Friday, December 11, 2009

Truancy Officer Harold Cornish Arrested for Beating Up Student

A Lancaster truancy officer is under arrest after a brawl on campus between him and a student at an alternative school.

The officer has had problems in the past and was even fired from the Dallas Police Department and his current job before.

Harold Cornish, 48, was processed at the Dallas County Jail Friday night. The officer, who also worked at DPD for 18 years, is on paid leave from the Lancaster Independent School District.

Zenas Dixon, 16, walked out of the hospital with an ice pack on his face, covering a cut to his eye. He also had a bruised neck and swelling to his lips from the alleged beating he took from the truancy officer.

"He had me in a choke," Dixon said. "He was holding the back of my head and the other arm was under my neck ... I couldn't even talk."

Dixon said Cornish punched him in the face and slammed his head against the ground following a dispute in the cafeteria at J.D Hall Learning Center.

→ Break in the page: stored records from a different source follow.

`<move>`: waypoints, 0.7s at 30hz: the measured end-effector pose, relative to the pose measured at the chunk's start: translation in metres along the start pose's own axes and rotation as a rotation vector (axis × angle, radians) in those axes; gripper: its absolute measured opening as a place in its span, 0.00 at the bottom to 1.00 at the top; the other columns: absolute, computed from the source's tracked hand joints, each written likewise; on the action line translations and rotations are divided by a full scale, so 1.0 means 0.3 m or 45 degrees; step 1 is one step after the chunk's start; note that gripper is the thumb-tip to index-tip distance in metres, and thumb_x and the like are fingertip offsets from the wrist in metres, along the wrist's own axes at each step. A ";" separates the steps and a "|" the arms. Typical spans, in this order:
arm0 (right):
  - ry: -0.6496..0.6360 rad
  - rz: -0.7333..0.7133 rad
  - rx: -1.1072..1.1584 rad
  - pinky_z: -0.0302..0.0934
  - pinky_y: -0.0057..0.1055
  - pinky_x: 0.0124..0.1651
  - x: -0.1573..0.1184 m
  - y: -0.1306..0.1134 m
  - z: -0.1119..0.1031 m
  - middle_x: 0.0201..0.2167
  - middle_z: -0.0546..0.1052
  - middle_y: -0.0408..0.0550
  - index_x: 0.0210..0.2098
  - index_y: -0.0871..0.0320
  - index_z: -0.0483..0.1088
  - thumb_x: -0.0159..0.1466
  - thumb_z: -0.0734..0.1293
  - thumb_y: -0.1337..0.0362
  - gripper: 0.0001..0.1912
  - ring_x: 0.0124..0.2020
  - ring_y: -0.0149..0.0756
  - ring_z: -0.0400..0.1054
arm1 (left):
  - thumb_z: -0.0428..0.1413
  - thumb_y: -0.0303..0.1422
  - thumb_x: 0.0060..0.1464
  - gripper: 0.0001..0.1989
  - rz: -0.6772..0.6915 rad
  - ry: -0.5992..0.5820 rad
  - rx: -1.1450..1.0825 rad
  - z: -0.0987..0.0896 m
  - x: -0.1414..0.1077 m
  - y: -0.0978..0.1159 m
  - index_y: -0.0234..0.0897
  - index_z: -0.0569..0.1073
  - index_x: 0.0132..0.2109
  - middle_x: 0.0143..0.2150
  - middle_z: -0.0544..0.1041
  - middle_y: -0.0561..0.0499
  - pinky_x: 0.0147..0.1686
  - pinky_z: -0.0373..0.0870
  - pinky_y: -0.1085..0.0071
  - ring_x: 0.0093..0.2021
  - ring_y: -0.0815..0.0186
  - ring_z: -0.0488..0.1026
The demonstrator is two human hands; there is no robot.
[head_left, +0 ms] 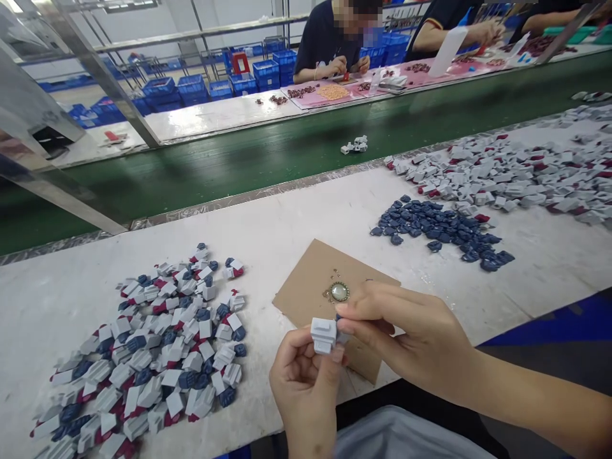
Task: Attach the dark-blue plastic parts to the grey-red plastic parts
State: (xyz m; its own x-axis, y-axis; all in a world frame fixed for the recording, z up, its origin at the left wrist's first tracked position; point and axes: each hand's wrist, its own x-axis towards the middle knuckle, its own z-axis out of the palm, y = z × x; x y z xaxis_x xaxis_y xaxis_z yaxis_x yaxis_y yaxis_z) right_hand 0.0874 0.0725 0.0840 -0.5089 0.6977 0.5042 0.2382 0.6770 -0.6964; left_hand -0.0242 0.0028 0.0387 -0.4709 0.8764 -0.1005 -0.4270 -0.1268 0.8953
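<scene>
My left hand (306, 389) grips a light grey blocky plastic part (323, 335) between thumb and fingers. At the part's right side, my right hand (411, 325) pinches a small dark blue piece (339, 317), mostly hidden by the fingertips. The two pieces touch, or nearly so; I cannot tell how they are joined. Beneath the hands lies a brown cardboard sheet (306, 280). On it sits a round, bead-rimmed dish (339, 292) with a pale shiny centre, tiny bits scattered around it.
Grey parts with dark blue and dark red pieces are heaped at left (162, 344). Toward the right are a dark blue pile (430, 223) and a grey-and-red pile (516, 172). A green conveyor belt (239, 159) carries a few grey parts; beyond it, co-workers (320, 44) handle small pieces.
</scene>
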 end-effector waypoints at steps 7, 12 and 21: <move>0.194 0.131 0.082 0.61 0.26 0.27 -0.047 0.017 0.063 0.24 0.70 0.43 0.31 0.57 0.66 0.61 0.62 0.74 0.07 0.27 0.30 0.65 | 0.64 0.33 0.41 0.08 -0.182 0.158 -0.075 0.042 -0.007 0.003 0.35 0.73 0.29 0.24 0.78 0.54 0.29 0.72 0.82 0.25 0.74 0.75; 0.251 0.334 0.190 0.60 0.28 0.29 -0.079 0.020 0.088 0.24 0.70 0.43 0.29 0.56 0.67 0.62 0.62 0.70 0.06 0.27 0.31 0.65 | 0.65 0.32 0.40 0.09 -0.212 0.154 -0.064 0.035 0.004 0.000 0.35 0.73 0.29 0.21 0.76 0.55 0.26 0.71 0.82 0.22 0.75 0.72; 0.343 0.649 0.394 0.61 0.29 0.32 0.080 0.067 -0.012 0.33 0.75 0.48 0.37 0.55 0.73 0.67 0.50 0.50 0.25 0.34 0.33 0.67 | 0.66 0.35 0.36 0.13 -0.466 0.051 -0.056 0.059 0.033 0.020 0.36 0.70 0.29 0.21 0.75 0.56 0.23 0.69 0.82 0.22 0.73 0.73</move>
State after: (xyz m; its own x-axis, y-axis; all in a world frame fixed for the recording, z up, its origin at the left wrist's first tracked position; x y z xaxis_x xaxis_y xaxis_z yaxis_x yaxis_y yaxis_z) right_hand 0.0829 0.1037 0.0838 -0.1604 0.9749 0.1542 0.1248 0.1750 -0.9766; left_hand -0.0177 0.0191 0.0508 -0.3104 0.8485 -0.4287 -0.6055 0.1712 0.7772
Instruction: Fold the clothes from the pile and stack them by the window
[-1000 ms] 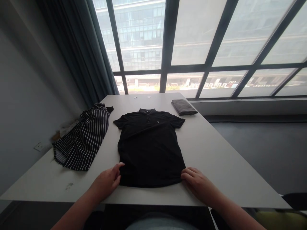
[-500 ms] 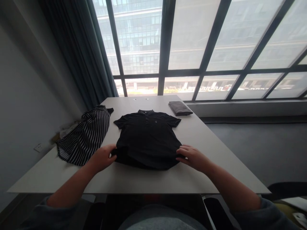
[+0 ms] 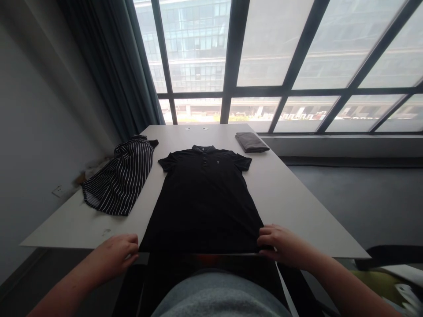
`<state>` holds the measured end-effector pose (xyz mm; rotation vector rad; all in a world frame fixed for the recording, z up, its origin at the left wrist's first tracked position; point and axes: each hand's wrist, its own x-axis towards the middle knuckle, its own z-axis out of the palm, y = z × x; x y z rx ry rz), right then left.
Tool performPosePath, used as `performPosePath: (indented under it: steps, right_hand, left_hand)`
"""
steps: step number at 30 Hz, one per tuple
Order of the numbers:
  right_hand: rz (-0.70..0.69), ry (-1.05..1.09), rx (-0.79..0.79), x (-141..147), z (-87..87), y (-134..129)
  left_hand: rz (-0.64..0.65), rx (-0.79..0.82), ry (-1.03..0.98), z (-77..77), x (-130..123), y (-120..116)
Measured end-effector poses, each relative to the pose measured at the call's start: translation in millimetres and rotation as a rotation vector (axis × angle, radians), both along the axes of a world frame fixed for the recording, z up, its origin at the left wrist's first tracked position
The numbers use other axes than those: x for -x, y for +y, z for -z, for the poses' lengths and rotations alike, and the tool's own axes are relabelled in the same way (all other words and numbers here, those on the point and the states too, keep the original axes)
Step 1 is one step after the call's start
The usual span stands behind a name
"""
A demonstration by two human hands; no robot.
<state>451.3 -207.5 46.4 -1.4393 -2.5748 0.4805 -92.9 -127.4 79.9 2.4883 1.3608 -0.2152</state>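
Note:
A black short-sleeved polo shirt [image 3: 205,198] lies flat and face up on the white table, collar at the far end and hem along the near edge. My left hand [image 3: 114,256] is closed at the hem's left corner, fingertips and thumb pinching the cloth's edge. At the right corner, my right hand [image 3: 280,243] has its fingers curled over the hem with the thumb below. The fabric between them is spread smooth, and a small logo shows on the chest.
Left of the polo lies a black-and-white striped garment [image 3: 124,180], partly bunched. A folded grey-brown cloth [image 3: 251,142] sits at the table's [image 3: 297,211] far right. Behind are a dark curtain [image 3: 122,66] and large windows. A dark chair part [image 3: 393,255] stands at the lower right.
Both hands have drawn the hem toward me and apart, down to the table's near edge. The gathered lower part of the polo now lies stretched flat. The camera view has shifted slightly.

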Motion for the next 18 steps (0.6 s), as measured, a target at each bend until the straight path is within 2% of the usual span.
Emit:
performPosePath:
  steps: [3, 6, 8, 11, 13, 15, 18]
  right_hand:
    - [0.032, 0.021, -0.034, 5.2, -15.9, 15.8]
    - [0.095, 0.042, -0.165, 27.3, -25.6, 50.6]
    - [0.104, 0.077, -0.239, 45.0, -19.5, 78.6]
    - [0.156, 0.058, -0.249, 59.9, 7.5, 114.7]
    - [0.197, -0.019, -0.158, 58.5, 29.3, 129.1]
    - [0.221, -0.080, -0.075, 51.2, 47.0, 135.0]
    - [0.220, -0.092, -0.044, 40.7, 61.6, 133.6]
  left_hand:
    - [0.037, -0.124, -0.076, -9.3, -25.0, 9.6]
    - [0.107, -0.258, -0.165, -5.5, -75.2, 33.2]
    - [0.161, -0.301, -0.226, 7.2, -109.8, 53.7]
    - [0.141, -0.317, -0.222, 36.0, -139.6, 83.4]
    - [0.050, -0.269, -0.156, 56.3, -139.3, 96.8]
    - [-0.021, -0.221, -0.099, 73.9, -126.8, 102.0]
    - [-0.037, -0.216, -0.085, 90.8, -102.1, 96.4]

Dixon claimed he was attacked because he ate someone else's food.

"He was strangling me like he wanted to kill me," he said. "... He was like, 'You're going to sleep.' He was like, 'Call your daddy he, can get it too."

"He's lucky I didn't come when my son called me," said Spencer Dixon, Zenas' father. "We would both be in big trouble. I can't believe he did that to my son."

According to Dallas Morning News archives, Cornish has been fired four times from police jobs starting in 1988. Dallas police fired him for alleged sexual comments to a female jail employee. He won his appeal and got his job back and was then fired again in 1989 for insubordination. He won another appeal and was let go again by the DPD in 1998 for a physical altercation.

In 2003, Lancaster ISD hired and fired him. Finally, in 2005, the school district had to hire him again after Cornish won a legal settlement against the the district.

"They should have checked his background more thoroughly to find out why was this person fired three times from the same department," said Sonia Dixon, Zenas' mother. "There's something wrong there."

According to the newspaper archives, Cornish was cleared of all criminal charges stemming from his multiple allegations when he was with the DPD.

The student was at the school on a 30-day suspension.